A recent court decision held that a business can be liable for defamatory comments made by the public on its Facebook page.
Facts of the case
Voller v Nationwide News Pty Ltd  NSWSC 766 concerned defamation claims brought against Nationwide News Pty Ltd, Fairfax Media Publications Pty Ltd and Australian News Channel Pty Ltd in relation to comments posted by members of the public on Facebook pages maintained by the companies.
The comments were allegedly defamatory of Mr Voller.
The preliminary issue
The Court was required to consider, as a preliminary issue, whether the companies ‘published’ the comments for the purposes of the law of defamation.

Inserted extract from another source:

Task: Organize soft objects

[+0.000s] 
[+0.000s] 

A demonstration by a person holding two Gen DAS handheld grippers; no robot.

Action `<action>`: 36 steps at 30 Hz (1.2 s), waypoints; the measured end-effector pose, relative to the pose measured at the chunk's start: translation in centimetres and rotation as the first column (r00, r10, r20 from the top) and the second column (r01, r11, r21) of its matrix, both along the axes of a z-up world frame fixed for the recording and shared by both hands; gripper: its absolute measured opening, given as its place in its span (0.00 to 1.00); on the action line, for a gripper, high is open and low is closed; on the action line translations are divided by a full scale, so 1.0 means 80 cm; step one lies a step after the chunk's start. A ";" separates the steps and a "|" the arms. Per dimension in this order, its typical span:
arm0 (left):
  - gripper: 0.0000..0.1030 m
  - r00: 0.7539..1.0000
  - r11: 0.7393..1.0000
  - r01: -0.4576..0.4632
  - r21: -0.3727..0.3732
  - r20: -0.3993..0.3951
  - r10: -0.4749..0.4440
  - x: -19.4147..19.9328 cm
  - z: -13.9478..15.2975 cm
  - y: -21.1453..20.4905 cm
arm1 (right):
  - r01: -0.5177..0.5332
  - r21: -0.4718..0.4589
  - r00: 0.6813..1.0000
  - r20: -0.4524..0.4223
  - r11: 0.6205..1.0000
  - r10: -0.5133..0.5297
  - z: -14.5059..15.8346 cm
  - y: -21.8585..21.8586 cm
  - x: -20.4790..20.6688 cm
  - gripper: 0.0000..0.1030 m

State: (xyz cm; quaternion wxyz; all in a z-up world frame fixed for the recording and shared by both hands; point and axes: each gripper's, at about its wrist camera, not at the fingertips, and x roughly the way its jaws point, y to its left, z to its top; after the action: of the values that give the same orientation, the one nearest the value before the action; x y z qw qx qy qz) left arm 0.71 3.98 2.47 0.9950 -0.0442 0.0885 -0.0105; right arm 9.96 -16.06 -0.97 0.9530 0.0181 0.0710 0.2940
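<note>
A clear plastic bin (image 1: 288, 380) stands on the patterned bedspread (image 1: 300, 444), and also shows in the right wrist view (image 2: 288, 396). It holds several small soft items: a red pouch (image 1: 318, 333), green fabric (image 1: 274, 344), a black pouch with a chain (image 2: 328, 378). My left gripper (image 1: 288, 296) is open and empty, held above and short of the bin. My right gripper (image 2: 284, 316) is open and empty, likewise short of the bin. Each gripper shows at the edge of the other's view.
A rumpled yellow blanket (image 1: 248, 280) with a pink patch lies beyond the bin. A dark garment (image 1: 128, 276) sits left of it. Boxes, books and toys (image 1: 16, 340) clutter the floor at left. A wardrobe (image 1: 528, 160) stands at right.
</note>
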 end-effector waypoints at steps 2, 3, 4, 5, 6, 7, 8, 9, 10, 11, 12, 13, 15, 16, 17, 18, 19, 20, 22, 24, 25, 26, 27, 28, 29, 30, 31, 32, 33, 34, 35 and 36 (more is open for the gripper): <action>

If they were considered ‘publishers’, they could be liable for the comments, even though they were made by third parties.
The Court found that the companies did ‘publish’ the comments, on the basis that they provided the opportunity for the comments to be posted on their Facebook page.
Justice Rothman held:
- they encouraged, for their own commercial purposes, the publication of comments
- the companies were a first or primary publisher, in relation to the general readership of the Facebook page they operated
- as a consequence of that classification, the defence of innocent dissemination would not arise.
This decision has significant implications for any business that maintains a social media presence on platforms such as Facebook, Instagram, Twitter or LinkedIn and allows third party comments.
Businesses should be vigilant and take active steps to maintain a high degree of control over posts made on social media and be careful not to allow defamatory statements to be published.
Given the wide-ranging implications of this decision, it may be the subject of an appeal.